> **YOUR INSTRUCTIONS**
Please repeat the lines below exactly. Begin with the line containing "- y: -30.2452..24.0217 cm" and go on through the line containing "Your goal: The".

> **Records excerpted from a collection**
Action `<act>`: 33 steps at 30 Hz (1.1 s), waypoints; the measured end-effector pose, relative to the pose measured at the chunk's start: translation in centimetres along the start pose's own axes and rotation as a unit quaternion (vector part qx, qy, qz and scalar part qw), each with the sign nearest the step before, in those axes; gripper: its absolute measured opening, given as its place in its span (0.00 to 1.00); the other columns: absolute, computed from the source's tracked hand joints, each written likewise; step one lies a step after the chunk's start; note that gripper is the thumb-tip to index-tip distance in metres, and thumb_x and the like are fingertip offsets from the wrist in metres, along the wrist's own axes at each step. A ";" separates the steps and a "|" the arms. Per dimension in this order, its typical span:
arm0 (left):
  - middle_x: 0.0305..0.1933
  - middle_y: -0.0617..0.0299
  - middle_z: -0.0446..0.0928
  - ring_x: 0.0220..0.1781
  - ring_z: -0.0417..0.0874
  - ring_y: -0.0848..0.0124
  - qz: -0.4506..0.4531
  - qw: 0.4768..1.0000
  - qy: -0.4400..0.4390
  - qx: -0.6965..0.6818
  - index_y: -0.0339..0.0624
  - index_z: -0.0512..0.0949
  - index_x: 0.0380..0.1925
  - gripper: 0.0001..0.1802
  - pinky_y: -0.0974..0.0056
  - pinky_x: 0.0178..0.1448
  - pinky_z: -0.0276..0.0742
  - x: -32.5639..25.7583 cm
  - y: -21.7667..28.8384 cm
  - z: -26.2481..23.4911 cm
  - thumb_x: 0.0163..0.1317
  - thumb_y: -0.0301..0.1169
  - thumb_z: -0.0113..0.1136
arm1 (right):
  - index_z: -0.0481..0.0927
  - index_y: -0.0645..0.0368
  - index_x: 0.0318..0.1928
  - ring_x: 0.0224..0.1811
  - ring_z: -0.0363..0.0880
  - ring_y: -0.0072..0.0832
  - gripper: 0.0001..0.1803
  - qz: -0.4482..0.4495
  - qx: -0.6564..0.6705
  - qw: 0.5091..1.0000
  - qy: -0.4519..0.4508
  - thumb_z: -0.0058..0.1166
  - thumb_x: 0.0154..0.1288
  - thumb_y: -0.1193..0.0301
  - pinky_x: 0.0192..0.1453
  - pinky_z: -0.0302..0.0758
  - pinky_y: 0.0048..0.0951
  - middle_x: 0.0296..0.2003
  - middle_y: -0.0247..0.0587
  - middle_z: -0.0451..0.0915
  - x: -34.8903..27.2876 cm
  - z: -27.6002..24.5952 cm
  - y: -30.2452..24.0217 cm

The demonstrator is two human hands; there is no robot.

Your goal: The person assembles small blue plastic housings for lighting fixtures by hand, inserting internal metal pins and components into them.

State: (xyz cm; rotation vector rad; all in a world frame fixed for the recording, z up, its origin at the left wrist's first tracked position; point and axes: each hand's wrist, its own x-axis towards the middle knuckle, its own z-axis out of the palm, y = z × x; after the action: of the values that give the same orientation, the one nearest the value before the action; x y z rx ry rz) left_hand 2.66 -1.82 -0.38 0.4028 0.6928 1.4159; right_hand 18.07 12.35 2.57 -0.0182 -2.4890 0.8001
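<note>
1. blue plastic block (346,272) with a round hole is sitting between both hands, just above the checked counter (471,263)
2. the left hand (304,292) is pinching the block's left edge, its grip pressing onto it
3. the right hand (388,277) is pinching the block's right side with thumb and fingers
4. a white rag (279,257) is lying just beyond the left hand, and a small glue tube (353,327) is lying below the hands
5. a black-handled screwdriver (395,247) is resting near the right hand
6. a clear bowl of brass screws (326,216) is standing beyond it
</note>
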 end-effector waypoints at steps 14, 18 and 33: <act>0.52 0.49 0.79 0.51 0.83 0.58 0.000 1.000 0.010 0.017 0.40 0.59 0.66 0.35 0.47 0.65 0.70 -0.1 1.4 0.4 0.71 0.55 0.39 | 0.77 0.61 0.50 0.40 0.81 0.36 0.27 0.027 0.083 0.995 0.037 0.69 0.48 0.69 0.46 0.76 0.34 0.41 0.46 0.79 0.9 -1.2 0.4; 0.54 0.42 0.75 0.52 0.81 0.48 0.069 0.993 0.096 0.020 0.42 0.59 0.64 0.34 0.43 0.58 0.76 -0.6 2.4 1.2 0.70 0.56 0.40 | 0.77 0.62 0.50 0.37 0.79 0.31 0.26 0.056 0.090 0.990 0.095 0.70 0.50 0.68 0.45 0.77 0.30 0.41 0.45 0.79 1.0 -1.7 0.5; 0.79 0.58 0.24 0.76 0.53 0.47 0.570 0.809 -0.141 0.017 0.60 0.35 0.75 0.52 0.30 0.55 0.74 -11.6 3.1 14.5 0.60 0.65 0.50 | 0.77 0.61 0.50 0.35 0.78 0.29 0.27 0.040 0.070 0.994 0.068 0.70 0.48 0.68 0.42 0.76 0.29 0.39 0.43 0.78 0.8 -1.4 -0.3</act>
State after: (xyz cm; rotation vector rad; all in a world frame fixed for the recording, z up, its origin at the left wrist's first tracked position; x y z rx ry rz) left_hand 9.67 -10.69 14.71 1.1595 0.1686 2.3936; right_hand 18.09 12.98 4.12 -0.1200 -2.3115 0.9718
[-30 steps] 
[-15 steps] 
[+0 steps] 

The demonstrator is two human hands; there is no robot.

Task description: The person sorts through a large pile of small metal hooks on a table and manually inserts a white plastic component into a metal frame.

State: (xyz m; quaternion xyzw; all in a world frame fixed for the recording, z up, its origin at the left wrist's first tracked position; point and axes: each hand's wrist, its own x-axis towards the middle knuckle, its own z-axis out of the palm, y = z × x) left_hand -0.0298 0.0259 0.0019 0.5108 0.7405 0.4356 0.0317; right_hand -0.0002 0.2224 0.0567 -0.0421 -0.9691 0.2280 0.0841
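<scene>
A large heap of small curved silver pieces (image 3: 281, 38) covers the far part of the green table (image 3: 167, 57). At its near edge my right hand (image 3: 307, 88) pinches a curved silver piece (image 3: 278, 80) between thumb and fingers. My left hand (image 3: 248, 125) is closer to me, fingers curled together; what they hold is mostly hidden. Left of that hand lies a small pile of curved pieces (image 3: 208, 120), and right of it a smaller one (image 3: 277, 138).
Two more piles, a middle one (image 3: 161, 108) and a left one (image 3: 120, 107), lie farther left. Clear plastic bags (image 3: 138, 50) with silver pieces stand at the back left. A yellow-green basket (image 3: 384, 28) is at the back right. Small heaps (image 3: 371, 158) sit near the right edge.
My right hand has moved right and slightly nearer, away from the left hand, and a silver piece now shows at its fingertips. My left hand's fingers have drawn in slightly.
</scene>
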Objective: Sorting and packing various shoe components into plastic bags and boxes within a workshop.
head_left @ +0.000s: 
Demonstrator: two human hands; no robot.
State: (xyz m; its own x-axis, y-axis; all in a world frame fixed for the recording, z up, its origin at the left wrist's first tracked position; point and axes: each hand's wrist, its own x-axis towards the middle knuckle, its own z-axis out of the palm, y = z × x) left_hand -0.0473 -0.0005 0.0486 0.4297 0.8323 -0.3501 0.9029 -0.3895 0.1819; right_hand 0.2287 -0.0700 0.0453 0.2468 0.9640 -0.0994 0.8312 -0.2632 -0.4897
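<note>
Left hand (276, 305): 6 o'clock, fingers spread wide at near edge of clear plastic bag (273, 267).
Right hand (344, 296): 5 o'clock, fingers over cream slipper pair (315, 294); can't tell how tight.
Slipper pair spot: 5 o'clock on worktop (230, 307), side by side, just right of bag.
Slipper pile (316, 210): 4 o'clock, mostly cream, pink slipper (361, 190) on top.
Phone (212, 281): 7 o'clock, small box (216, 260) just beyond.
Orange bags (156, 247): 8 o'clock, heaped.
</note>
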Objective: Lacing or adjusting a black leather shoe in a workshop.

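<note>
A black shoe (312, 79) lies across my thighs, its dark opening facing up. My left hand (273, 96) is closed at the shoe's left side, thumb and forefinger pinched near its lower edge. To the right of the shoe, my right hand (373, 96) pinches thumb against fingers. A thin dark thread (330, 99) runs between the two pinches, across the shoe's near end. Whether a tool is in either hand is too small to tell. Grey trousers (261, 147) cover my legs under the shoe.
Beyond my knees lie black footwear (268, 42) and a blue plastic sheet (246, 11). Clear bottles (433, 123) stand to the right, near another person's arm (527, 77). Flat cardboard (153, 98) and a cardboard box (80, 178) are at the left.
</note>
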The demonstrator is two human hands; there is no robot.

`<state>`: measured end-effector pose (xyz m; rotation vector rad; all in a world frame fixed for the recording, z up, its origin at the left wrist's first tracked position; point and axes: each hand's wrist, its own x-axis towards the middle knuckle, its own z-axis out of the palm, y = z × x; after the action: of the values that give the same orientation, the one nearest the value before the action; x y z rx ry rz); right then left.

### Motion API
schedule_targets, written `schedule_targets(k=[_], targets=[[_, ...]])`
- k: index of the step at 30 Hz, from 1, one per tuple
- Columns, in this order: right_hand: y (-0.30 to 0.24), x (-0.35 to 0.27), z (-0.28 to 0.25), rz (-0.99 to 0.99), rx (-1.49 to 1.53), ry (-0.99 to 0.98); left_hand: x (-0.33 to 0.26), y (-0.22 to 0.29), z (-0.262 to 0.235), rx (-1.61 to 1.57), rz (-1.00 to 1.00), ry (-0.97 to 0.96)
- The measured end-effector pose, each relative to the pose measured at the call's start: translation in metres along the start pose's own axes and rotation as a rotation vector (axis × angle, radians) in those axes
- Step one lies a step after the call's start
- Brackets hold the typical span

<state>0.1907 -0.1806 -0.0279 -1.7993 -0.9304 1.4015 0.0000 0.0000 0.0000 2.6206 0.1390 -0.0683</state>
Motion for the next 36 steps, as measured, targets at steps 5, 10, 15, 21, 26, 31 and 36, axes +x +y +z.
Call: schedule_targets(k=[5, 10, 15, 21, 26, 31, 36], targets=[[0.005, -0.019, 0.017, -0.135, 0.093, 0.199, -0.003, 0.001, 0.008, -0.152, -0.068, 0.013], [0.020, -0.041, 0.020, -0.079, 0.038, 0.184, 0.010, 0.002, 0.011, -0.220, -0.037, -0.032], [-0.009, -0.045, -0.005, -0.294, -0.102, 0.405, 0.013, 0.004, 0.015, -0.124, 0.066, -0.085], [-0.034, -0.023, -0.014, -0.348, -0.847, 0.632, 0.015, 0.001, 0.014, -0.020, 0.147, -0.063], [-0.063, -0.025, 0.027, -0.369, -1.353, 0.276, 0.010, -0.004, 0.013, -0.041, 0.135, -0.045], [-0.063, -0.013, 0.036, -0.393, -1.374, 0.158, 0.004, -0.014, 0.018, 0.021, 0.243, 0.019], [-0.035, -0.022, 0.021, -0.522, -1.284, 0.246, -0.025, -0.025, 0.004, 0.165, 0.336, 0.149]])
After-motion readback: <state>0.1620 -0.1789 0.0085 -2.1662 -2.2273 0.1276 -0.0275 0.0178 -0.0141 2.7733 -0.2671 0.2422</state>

> **RESPONSE FOR THIS EXERCISE**
  - y: -30.2452..24.0217 cm

The demonstrator is two human hands; there is no robot.

Your goal: The person assembles small blue plastic housings for lighting fixtures by hand, inserting internal metal pins and components into them.

Nothing further remains for this exercise.